= Goepfert case =

Commissioner of Inland Revenue v George Andrew Goepfert, also known as the Goepfert case, is a leading Hong Kong tax case, affecting jurisprudence relating to the territory's salaries tax.

==Background==
Goepfert was a US citizen employed by Exxon Corporation, seconded to its subsidiary operating out of Hong Kong. At all times, he was paid by Exxon in US currency, he reported directly to Exxon, the subsidiary's role was strictly secretarial, and his services were for the benefit of other affiliated companies outside Hong Kong.

The Commissioner of Inland Revenue, for the period of twelve months ended 31 March 1982, assessed Goepfert for liability for salaries tax. During that period he had rendered 41 days of his services outside Hong Kong and, apart from some overseas leave, had rendered the remainder of his services in Hong Kong. On appeal, the Board of Revenue, applying a "totality of facts" approach, ruled that Goepfert was liable for tax only for the salary earned during that part of the year in which he was in Hong Kong.

The Commissioner appealed the Board's ruling to the Hong Kong Court of First Instance.

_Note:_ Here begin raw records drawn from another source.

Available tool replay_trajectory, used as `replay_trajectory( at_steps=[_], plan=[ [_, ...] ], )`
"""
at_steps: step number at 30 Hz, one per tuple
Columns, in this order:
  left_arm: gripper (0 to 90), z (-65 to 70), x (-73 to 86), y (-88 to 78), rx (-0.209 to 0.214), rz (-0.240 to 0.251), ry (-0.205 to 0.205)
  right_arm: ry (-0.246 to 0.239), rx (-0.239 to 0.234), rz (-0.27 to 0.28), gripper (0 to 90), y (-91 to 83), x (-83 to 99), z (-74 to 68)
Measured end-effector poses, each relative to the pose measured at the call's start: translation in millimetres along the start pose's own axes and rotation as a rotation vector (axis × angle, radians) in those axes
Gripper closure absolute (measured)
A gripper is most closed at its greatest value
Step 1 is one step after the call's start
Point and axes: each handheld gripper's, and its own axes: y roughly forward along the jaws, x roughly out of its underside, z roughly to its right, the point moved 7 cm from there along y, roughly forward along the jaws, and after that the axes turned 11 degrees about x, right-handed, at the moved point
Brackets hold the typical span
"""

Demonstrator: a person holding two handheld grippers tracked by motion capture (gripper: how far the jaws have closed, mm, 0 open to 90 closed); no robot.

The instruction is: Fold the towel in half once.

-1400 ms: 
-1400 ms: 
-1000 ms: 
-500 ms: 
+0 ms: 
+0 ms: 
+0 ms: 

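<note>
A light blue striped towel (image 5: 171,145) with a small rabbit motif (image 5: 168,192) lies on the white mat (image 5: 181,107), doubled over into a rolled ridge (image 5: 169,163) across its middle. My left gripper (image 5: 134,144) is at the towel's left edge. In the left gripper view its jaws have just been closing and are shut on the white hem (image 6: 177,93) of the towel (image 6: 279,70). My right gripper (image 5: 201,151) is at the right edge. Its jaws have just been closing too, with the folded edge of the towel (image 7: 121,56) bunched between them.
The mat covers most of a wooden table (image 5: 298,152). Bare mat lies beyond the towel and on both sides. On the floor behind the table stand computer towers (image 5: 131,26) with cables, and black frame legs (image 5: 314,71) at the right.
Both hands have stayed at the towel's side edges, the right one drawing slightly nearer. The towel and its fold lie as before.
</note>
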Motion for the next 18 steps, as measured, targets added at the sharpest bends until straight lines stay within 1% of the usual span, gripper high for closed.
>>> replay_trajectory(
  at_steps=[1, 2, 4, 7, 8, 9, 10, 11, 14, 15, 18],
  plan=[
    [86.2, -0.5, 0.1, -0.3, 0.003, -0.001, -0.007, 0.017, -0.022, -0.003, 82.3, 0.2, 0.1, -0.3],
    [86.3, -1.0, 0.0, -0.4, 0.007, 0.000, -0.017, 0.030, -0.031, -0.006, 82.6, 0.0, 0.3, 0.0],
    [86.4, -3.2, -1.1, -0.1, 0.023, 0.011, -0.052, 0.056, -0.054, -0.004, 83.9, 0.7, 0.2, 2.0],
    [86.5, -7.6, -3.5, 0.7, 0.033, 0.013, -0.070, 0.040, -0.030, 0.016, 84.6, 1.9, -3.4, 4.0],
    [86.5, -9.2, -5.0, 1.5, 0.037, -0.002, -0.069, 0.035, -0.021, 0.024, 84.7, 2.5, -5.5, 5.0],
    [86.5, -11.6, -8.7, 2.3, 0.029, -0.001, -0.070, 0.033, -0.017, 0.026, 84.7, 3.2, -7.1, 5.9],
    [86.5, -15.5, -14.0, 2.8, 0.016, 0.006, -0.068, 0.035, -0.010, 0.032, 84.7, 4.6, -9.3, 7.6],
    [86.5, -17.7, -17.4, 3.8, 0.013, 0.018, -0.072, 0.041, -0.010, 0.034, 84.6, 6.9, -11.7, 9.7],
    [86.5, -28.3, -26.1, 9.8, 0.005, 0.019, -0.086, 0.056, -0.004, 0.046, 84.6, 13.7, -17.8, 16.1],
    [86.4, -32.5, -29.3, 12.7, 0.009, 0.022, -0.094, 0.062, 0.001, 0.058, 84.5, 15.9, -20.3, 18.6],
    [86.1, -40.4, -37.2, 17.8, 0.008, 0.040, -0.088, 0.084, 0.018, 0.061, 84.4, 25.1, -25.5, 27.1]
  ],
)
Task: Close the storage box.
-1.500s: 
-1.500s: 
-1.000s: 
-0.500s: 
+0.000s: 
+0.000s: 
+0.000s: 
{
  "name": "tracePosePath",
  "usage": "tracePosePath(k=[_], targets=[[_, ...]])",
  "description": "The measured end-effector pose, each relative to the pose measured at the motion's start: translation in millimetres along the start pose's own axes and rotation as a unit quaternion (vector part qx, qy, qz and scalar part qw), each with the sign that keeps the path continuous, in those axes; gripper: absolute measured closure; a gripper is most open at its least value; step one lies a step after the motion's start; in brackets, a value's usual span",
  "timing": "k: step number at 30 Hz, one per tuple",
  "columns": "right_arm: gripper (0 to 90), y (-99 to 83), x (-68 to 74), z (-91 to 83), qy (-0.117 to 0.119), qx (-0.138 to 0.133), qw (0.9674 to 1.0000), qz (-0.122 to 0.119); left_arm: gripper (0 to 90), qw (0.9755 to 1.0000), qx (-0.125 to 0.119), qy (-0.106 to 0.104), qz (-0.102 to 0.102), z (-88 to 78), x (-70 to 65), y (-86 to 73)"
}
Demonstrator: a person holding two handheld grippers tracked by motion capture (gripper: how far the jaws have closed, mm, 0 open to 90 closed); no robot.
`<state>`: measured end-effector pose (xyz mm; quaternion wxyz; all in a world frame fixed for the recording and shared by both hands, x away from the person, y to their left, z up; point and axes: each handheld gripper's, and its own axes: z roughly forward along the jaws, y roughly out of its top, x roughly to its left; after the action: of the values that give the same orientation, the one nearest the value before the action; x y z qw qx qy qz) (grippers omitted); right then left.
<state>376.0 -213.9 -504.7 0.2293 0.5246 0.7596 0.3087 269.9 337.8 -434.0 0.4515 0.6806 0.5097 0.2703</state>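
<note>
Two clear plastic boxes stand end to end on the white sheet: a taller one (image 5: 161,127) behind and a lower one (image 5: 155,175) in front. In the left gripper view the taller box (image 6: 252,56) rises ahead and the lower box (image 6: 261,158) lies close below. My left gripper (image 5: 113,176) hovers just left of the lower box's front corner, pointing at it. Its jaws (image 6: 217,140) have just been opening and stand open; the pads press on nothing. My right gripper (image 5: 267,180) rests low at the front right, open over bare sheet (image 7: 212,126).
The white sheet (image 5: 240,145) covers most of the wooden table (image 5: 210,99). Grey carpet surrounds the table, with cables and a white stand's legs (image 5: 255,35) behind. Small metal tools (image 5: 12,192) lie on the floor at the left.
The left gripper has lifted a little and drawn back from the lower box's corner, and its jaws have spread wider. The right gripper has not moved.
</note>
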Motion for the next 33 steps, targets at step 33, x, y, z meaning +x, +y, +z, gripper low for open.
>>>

==Court of First Instance==
The Board's ruling was upheld. In so doing, the Court ruled that, as a matter of statutory interpretation, liability for salaries tax arises from two separate sources:

- employment income and pensions arising or derived from Hong Kong, and
- income (subject to certain exceptions) derived from services rendered in Hong Kong.

==Impact==
Goepfert points out that the following factors must be taken into account to determine where the source of income arises for an employment (whether inside or outside the territory):

1. where the contract of employment was negotiated, entered into and is enforceable;
2. where the employer is resident; and
3. where the employee's remuneration is paid to him.

The Hong Kong Inland Revenue Department has issued guidance relating to its interpretation of the case.